Malta’s Minister of Health and Energy – who by tonight will be deputy leader of the Labour Party – is behaving as though it is entirely normal for somebody on a state salary, whose wife is on a state salary, and who holds a position in the cabinet of government, to own a company incorporated in the black-listed financial services jurisdiction of Panama, which is notorious for secrecy so thick and impermeable that not even its own authorities are able to acquire information on asset-holdings, through a court order.

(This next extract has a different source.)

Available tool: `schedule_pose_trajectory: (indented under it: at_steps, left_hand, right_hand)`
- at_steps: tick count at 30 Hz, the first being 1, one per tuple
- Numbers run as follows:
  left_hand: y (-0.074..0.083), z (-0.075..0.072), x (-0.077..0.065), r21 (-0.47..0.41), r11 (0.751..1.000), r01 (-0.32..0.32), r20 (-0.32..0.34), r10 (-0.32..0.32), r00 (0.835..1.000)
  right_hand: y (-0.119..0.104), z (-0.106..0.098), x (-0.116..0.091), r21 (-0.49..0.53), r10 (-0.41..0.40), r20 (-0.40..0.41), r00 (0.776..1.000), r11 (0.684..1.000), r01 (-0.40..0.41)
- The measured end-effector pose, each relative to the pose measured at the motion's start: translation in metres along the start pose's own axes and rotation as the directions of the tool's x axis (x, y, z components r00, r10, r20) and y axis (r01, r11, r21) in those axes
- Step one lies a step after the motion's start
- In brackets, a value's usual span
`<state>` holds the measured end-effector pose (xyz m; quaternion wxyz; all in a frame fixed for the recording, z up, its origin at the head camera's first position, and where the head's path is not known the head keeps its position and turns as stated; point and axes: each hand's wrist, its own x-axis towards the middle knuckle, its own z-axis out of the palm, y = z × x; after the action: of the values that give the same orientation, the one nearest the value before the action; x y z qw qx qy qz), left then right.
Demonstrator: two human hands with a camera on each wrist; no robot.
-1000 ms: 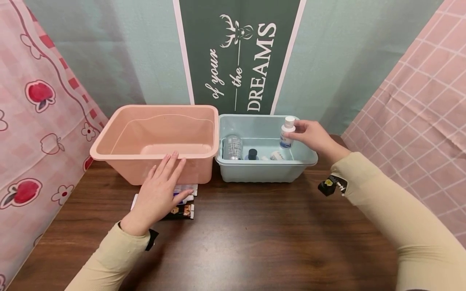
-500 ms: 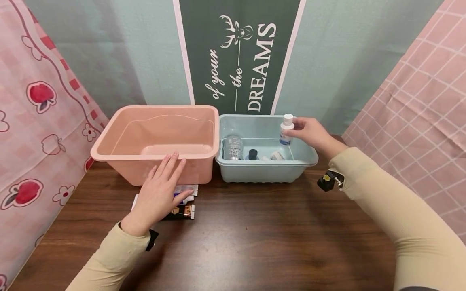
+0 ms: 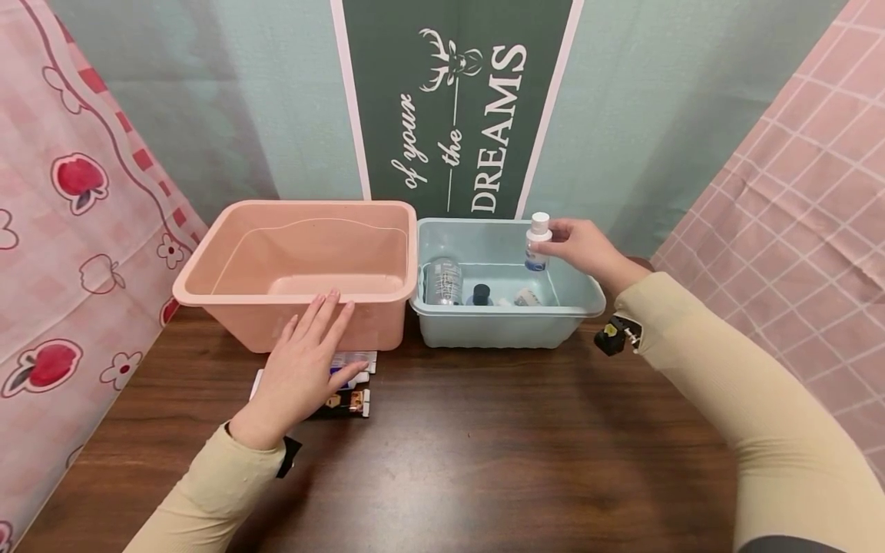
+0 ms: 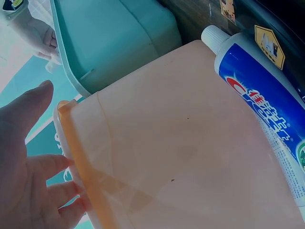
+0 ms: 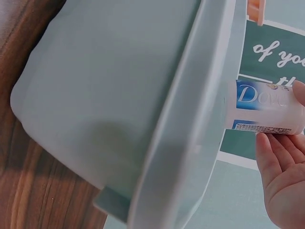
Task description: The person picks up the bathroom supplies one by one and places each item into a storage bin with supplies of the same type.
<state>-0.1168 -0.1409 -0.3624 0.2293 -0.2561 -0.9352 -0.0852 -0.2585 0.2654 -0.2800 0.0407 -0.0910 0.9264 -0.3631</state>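
Behind my brown table (image 3: pixel 484 461) hang cloths, pink with apples (image 3: pixel 62 253) on the left, green (image 3: pixel 442 115) at the back, pink with squares (image 3: pixel 781 200) on the right. The pink bin (image 3: pixel 376 326) is at the left. Tubes, one blue (image 4: pixel 262 100) and one black (image 3: pixel 348 402), lie in front of it, partly hidden by my left hand (image 3: pixel 293 376). Just beside is the blue bin (image 3: pixel 505 329), with a clear bottle (image 3: pixel 442 281) and a dark cap (image 3: pixel 481 293) in it; its front edge hides some of them. My left fingers are spread, touching the pink bin's rim. My right hand (image 3: pixel 584 246) pinches the white bottle (image 3: pixel 537 244), cap up, over the blue bin.
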Motion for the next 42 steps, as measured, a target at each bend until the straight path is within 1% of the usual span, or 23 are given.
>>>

When The Malta Independent door-stepped Konrad Mizzi and asked whether it’s true he owns a company registered in Panama, he bluffed and blustered as though this is no different to a company registered with the Malta Financial Services Authority. “It has no assets,” he said. But the only reason people use Panama in the first place is to hide assets. There is no other purpose than secrecy. The situation is even more serious when you consider that Mizzi is a government minister in a European Union member state, and Panama is blacklisted by the European Commission as a financial services jurisdiction because - along with other shady jurisdictions like Samoa, the Bahamas and St Kitts & Nevis (there are several others) – it has consistently refused to cooperate with the European Union under the Tax & Savings Directive of 2005, which was updated in 2011.
Not all offshore jurisdictions are blacklisted by the European Commission. Several of them, including the British Virgin Islands, are not. This is because they cooperate with the European Union under the Tax & Savings Directive. People and companies with assets registered in these jurisdictions can choose between allowing the authorities there to give their details to the EU member state authorities which ask for them, who will then proceed accordingly, or suffer a withholding tax of 35% at source, 75% of which is then sent to the EU member state in question.
So if Mizzi had incorporated what he calls his “shell company” in the British Virgin Islands, for instance, he would have had to elect to allow the authorities there to send his details to the authorities in Malta, or accept instead to have the income generated by his holdings taxed at source at a flat 35% in return for anonymity. To avoid having to do either of these things, he incorporated his asset-holding company in Panama instead.
But of course, you would have to ask why he went offshore in the first place. The man is a member of the government of one of the most trusted and sophisticated financial services jurisdictions in the world: Malta (I will resist the urge to say that it’s no thanks to his party). So why hasn’t he used asset-holding vehicles incorporated in Malta, as so many very rich people from all over the world do? And the only possible explanation for that is: he doesn’t want the authorities here to know what he’s got. He doesn’t want the electorate to know what he’s got. And the reason why he doesn’t want anyone to know what he’s got is not mere tax evasion. It’s because those assets can only have been acquired illicitly in the first place.
Companies in Panama and trusts in New Zealand (or trusts anywhere else) are for the ultra-rich. They are not for individuals like Konrad Mizzi, who in his most recent declaration of assets to parliament laid claim to around 300,000 euros in bank deposits, cancelled out by bank loans of roughly the same amount, an ordinary small flat in Sliema and a flat in London which has since been sold (the proceeds of the sale should appear in his upcoming declaration of assets). Mizzi is on a state salary, his wife is on a state salary, and yet he speaks blithely about assets he plans on acquiring to justify that company in Panama, and how the trust was set up to manage his family assets because he has no time to manage his own financial affairs. Financial affairs? Family assets? The man is in his 30s and has been a minister of the government for the last three years, on a salary and with no other declared source of income.
The important thing to understand here is that Konrad Mizzi (and no doubt, Joseph Muscat) never dreamed in a million years that the company in Panama and the trust in New Zealand would be discovered. Panamanian secrecy is notoriously impenetrable. Mizzi only spoke now because he was found out, and he tries to make out that this behaviour is entirely normal and acceptable, that as long as he declares it, it’s fine. But he wouldn’t have a company in Panama if he wanted to declare it. He’d have a company in Malta. And he can’t declare it anyway, because we have no way of checking – given Panama’s strict secrecy – that the assets he declares as belonging to it are what he says they are. Just as he can lie about there being no assets now, so he can lie about the nature of any assets later on. But he shouldn’t have any assets of that nature anyway: he’s a cabinet minister on a salary. And the fact that Joseph Muscat defends him so angrily, shooting bitter hostility at the Opposition, tells you a lot else that you need to know.